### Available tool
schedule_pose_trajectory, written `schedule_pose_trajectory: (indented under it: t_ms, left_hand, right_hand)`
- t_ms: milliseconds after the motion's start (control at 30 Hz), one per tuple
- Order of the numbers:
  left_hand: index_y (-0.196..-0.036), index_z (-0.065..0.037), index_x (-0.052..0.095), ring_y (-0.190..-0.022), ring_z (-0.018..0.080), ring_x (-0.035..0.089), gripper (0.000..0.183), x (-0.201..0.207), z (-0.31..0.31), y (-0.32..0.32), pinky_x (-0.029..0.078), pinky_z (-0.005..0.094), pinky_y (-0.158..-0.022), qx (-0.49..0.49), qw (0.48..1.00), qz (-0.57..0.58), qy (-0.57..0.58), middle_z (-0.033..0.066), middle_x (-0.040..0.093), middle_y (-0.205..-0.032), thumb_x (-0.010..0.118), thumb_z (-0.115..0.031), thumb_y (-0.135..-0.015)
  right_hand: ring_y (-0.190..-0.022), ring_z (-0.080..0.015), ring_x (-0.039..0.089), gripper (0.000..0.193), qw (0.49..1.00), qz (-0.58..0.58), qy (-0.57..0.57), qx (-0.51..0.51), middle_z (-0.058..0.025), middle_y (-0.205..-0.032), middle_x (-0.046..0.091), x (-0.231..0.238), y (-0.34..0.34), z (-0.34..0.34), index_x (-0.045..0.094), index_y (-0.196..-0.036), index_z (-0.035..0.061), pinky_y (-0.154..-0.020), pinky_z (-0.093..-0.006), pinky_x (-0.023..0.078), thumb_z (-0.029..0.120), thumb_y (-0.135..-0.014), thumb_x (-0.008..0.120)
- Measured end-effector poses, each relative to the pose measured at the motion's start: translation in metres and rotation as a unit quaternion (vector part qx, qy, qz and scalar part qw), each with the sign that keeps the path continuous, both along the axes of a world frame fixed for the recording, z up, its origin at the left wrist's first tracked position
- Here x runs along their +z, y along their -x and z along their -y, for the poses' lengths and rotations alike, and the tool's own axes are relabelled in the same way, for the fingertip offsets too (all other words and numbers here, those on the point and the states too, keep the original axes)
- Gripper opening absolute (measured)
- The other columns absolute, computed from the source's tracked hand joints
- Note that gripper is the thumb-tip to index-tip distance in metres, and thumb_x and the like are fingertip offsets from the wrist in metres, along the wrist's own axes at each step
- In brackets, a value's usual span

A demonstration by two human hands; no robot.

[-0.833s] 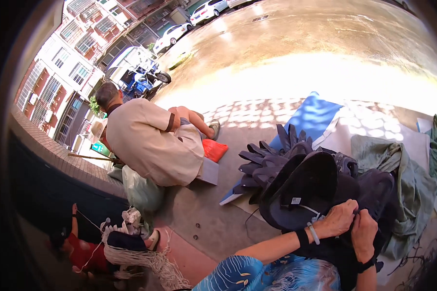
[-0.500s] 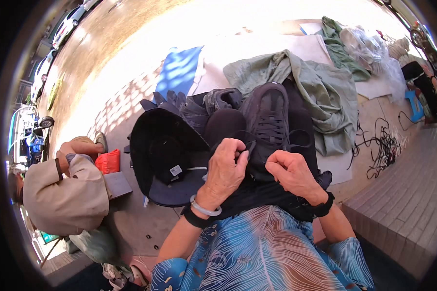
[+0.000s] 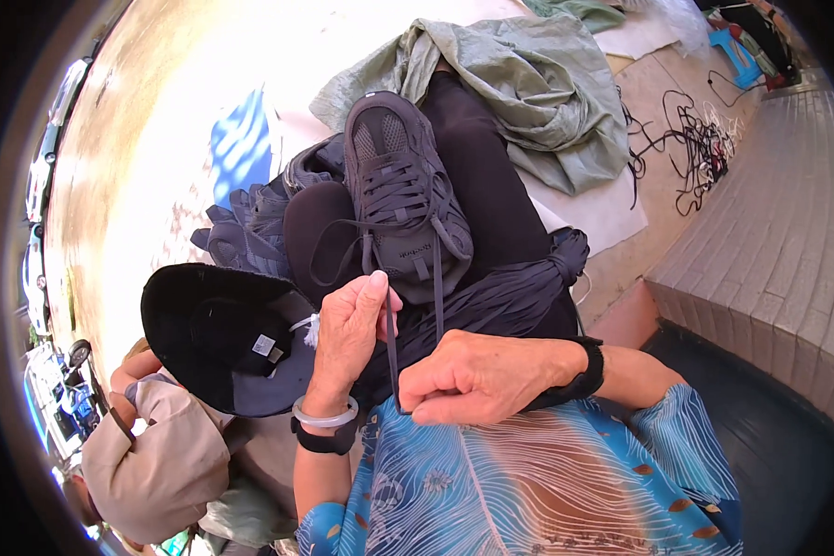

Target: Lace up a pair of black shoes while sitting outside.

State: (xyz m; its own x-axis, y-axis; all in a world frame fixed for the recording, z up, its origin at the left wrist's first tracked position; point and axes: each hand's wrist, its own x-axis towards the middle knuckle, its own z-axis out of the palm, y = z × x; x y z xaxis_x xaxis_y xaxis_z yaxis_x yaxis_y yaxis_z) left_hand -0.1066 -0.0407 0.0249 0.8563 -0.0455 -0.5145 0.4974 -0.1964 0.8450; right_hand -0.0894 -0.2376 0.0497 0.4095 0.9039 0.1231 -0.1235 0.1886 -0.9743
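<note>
A dark grey lace-up sneaker [image 3: 406, 195] rests on my lap, between my black-trousered legs, its toe pointing away. Thumb and fingers of my left hand [image 3: 347, 334] are pinched on a dark shoelace [image 3: 392, 347] just below the shoe's heel end. That lace runs down to my right hand [image 3: 473, 378], whose curled fingers grip it close to my patterned shirt. Another strand drops from the shoe's right side behind the right hand. A loose loop of lace curves out left of the tongue.
Left of my knee lie more dark grey shoes [image 3: 250, 222] and an upturned black cap [image 3: 213, 334]. A green cloth [image 3: 547, 102] spreads beyond my legs. Tangled black cords [image 3: 690, 153] lie on the ground by a slatted grey ledge [image 3: 760, 222]. Another person in beige [image 3: 157, 459] sits lower left.
My view has shifted, so the shoe appears farther left and higher. My right hand has come in toward my body, and a length of lace now stretches between both hands.
</note>
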Motion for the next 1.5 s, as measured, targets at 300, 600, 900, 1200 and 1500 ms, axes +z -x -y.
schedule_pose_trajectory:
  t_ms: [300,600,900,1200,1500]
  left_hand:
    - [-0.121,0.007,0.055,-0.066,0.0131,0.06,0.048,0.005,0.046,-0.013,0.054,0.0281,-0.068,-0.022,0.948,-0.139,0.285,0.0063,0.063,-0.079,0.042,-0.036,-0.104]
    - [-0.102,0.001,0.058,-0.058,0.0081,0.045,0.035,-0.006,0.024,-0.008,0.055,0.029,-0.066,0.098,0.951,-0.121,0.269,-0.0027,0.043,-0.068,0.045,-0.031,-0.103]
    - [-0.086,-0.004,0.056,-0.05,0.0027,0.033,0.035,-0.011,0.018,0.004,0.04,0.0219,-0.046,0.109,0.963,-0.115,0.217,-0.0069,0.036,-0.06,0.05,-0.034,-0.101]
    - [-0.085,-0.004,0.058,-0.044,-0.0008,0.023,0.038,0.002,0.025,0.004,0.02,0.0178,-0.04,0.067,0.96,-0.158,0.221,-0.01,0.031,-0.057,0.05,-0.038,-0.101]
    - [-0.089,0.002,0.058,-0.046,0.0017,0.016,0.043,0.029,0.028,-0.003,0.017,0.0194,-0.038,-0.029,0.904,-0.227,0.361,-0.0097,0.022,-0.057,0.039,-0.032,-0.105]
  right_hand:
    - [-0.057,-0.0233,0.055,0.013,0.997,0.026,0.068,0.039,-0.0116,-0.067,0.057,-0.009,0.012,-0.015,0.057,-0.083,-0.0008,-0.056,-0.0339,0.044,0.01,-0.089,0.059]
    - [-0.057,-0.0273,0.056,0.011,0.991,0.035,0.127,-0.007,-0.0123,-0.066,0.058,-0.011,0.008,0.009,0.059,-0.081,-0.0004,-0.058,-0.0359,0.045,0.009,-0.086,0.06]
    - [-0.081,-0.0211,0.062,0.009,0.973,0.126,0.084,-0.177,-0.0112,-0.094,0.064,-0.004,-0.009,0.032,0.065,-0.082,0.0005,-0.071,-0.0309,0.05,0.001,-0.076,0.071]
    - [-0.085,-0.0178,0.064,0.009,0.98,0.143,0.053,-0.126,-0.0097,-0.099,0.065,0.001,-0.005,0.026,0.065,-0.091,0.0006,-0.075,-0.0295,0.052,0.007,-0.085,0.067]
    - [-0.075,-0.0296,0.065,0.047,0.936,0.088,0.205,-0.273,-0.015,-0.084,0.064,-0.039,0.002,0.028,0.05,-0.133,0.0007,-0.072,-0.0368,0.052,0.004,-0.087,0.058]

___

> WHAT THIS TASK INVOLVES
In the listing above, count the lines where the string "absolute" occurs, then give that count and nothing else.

> TASK ANSWER
2